Friday, July 29, 2016

#1 Postcard - Unnecessary Reminder

Starting in the early hours of high school days, Mom grouched into her coffee while I awoke with a smile. I'd check my math homework or practice a piano tune, waiting for her brain to hum along. Why not start the day smiling? Like I told her, nothing bad has happened yet.

Today I rolled to the edge of the bed opening Facebook notification on my phone. My mother turned 53. Would I like to wish her Happy Birthday? Scripted platitudes fanned her wall.


The stunted glazed urn next to the bed held my mother’s ashes.  I do not want your thoughts and prayers; our grief is not the same. Why won’t you all leave me alone? I curled fetal into the sheets and tasted the sea on my pillow. 
~JRogers 
7.26.2016
***

Once I decided on the project for my 72 postcards, I blanked on what to write. I have books which suggest different writing prompts, but they were at home and I was eager to start NOW! Instead, I turned to Google for writing prompt generators and found page after page of suggestions.

The first Writing Prompt Generator came from Adam Maxwell's Fiction Lounge. The generator kicked out: "I was sad to see in the phonebook that he still existed."

I had trouble with this prompt because a) phonebook, who uses that today? b) I can't relate to being sad that someone is still alive. So I changed it around to: "I was sad to see on Facebook that he/she had died." That I could write about.

Since I'm doing this postcard fiction challenge, I thought it would help me to sample some of the advice the internet offered. Here's one I enjoyed: Stories in Your Pocket: How to Write Flash Fiction - the author described postcard fiction as "stories that took less time to read than to suppress a sneeze."

After I finished writing the rough story about grief, I realized I had an outline. Not a story. I turned back to the internet for more advice and found Writer's Digest "Writing Effective Grief in Fiction."
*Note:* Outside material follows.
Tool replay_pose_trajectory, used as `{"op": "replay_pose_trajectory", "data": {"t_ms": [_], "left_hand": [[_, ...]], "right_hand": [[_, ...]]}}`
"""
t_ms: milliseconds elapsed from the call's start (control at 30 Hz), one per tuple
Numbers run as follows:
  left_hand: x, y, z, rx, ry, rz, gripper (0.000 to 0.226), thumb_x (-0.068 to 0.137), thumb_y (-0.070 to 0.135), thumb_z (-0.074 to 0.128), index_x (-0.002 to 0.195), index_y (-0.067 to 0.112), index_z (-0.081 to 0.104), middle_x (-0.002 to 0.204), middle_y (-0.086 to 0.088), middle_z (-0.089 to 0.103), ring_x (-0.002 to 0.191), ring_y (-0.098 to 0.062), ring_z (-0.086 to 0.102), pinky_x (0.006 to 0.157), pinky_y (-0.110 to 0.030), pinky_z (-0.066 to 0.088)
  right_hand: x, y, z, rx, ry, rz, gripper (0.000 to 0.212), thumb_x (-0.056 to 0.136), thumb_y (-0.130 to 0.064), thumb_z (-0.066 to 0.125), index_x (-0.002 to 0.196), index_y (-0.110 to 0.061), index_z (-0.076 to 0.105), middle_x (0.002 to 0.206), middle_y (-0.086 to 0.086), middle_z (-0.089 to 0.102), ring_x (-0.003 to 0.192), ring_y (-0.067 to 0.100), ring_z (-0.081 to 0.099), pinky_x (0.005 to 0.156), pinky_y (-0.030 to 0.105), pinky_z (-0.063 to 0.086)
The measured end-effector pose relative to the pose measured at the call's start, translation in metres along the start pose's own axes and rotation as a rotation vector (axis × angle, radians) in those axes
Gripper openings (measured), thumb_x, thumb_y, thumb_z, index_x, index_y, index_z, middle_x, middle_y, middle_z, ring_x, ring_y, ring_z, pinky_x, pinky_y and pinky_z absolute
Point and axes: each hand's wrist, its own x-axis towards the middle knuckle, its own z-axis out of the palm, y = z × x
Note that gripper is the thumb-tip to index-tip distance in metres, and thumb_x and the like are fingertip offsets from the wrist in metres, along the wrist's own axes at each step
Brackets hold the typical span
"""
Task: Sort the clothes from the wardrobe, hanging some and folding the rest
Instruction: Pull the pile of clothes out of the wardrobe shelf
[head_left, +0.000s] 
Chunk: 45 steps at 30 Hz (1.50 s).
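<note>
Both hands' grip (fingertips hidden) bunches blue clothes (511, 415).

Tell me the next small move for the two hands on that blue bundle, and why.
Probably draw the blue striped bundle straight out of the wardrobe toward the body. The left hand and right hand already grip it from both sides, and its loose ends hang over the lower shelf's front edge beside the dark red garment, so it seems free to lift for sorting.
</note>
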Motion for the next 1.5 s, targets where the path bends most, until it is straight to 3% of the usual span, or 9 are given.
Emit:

  1. Make the reader care. "Help the reader get to know the character before you rip their hearts apart." => Provide some background to the mother/daughter relationship.
  2. Grief has conflict because those grieving desire isolation and often can't get it. => Use Facebook notice to break the isolation and provide a grief trigger.
  3. Additional conflict arises when grieving occurs at the worst possible times or places.
  4. The story doesn't need to end when the character stops grieving.